[Start of section]

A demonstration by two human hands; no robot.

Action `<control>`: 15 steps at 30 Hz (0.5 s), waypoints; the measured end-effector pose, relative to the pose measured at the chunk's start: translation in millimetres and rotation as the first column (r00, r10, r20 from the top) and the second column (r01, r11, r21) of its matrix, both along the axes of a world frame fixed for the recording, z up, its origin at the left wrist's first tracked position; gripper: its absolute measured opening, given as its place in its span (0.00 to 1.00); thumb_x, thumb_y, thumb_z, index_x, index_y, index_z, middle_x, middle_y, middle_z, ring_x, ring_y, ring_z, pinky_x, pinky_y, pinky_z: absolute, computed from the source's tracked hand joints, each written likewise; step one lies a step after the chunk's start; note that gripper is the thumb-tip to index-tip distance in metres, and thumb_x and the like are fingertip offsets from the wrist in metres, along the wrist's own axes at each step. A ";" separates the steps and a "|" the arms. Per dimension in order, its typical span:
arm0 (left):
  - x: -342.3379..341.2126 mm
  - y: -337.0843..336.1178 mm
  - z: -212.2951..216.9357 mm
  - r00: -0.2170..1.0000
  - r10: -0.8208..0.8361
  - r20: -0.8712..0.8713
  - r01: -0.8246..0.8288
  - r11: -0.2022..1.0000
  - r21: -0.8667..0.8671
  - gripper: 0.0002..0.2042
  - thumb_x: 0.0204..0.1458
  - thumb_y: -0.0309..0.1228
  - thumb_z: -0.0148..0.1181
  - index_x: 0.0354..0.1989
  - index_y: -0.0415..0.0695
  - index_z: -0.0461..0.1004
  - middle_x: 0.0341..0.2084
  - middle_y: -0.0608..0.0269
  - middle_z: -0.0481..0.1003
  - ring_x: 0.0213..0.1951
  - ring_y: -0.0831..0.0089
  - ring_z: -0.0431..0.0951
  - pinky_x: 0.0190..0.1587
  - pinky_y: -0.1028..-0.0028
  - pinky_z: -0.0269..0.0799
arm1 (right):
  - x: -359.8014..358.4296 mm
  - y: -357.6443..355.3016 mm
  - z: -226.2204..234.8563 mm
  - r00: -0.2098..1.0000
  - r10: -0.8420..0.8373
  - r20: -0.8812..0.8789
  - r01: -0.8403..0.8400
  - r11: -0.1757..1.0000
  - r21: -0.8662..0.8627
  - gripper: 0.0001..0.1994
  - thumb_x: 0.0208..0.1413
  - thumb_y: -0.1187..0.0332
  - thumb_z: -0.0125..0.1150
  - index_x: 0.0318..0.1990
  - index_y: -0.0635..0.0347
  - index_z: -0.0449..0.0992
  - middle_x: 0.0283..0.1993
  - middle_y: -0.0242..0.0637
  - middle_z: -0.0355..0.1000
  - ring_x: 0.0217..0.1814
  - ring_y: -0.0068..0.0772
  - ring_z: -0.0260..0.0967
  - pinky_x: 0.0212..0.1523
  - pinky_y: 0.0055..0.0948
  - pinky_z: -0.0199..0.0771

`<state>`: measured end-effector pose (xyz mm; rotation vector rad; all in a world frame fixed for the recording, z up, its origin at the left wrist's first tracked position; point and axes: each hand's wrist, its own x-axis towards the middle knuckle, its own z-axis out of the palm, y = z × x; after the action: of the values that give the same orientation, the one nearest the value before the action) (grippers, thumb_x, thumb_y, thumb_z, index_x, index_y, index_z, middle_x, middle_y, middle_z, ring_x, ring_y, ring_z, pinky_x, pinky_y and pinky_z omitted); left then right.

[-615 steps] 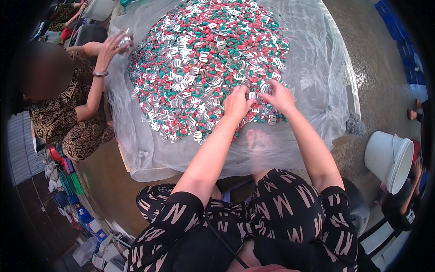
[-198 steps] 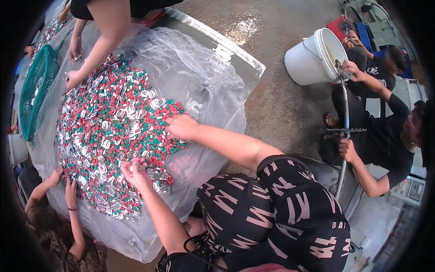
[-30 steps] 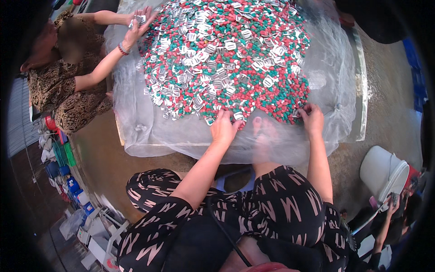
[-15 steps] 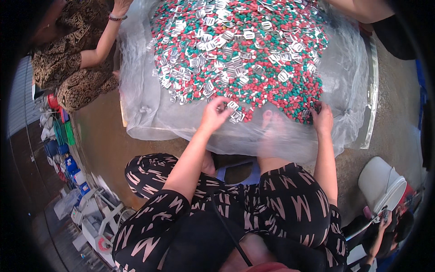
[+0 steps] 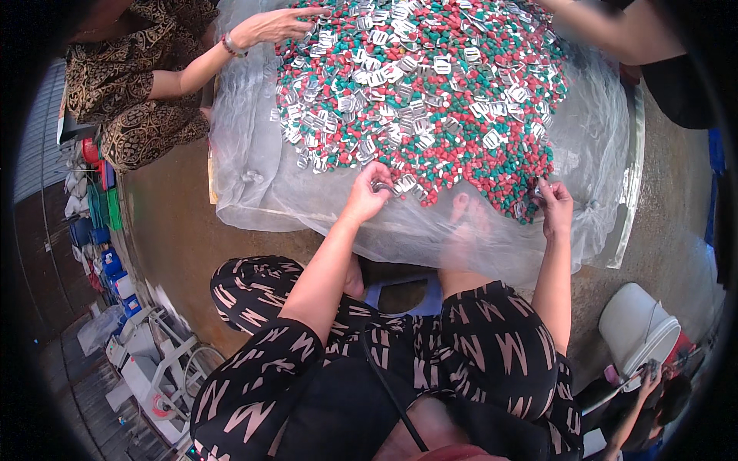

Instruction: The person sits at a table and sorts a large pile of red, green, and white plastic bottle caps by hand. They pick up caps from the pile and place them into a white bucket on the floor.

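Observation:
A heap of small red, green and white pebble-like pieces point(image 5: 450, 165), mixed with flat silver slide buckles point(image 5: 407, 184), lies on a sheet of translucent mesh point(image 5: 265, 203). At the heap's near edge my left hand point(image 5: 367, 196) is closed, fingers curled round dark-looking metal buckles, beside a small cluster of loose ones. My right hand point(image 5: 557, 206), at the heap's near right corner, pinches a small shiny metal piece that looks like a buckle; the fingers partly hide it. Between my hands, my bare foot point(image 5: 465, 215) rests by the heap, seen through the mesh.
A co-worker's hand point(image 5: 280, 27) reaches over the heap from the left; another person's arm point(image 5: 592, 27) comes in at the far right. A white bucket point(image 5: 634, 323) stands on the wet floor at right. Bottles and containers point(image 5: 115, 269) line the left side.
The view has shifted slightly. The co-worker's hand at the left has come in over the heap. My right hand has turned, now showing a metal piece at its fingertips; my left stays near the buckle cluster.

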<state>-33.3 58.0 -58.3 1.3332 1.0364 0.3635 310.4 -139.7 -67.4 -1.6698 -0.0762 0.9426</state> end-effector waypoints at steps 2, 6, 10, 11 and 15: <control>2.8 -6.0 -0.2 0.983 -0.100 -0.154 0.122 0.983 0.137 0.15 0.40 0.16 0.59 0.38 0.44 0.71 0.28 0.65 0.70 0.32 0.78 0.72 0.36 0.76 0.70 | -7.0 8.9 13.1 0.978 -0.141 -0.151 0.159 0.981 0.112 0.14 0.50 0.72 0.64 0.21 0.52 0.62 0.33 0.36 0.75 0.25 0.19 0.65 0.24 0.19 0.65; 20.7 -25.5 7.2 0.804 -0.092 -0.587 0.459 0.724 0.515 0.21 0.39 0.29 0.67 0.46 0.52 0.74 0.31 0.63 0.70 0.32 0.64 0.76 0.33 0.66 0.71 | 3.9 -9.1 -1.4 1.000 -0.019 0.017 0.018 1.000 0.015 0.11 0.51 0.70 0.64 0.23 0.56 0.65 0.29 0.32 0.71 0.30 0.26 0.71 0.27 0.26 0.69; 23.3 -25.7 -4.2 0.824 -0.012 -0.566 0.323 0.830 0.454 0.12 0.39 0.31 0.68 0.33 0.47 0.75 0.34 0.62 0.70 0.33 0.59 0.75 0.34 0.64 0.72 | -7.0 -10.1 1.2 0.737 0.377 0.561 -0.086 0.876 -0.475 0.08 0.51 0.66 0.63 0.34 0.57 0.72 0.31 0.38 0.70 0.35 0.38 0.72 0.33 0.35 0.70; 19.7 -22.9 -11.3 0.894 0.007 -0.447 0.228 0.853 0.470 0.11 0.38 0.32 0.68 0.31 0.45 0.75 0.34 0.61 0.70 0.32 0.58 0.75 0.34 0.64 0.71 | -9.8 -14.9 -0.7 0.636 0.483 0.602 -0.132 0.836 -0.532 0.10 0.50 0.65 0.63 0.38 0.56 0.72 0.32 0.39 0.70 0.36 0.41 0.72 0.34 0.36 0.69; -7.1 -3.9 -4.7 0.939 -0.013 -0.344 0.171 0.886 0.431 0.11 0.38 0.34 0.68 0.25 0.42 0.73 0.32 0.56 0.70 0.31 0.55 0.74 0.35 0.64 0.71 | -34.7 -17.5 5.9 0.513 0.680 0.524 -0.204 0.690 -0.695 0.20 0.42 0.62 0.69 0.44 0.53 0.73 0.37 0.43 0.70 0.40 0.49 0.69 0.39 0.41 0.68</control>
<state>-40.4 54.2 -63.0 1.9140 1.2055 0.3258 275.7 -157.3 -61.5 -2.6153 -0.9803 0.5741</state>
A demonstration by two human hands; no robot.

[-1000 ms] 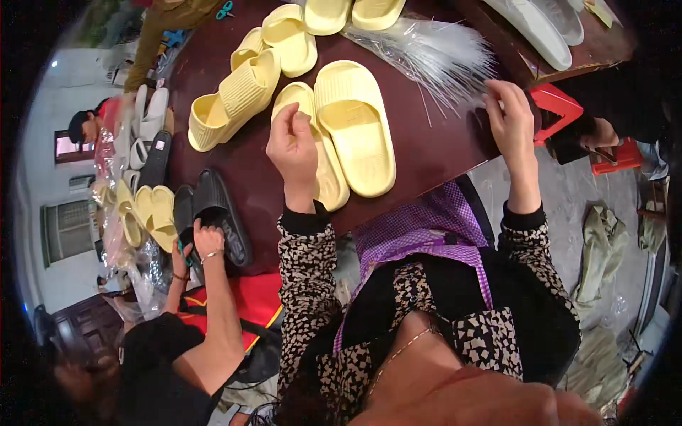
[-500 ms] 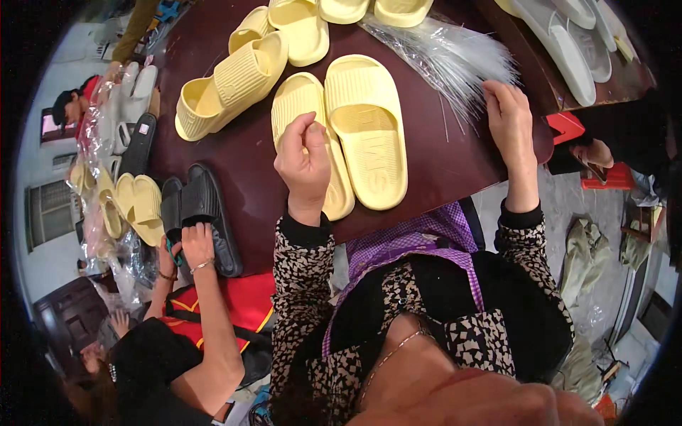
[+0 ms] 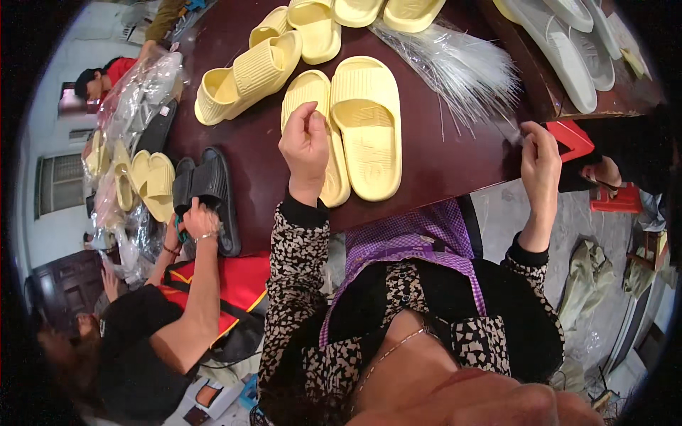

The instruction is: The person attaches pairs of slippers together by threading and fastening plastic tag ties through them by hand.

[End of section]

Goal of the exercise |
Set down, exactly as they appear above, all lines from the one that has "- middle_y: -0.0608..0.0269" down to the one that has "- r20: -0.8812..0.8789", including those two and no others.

Answer space |
  - middle_y: -0.0608..0.0269
  - middle_z: -0.0481..0.1003
  - ring_x: 0.0213..0.1951
  - ring_y: -0.0831..0.0089
  - ring_z: -0.0431..0.0951
  - pinky_x: 0.0190..0.1587
  - pinky_y: -0.1028..-0.0028
  - pinky_z: -0.0269..0.0799
arm1 (right):
  - x: -359.8014..358.4296 mm
  - y: -357.6443..355.3016 mm
  - z: -226.2204..234.8563 mm
  - r00: -0.2098..1.0000
  - r10: -0.8420..0.8373
  - r20: -0.8812..0.8789

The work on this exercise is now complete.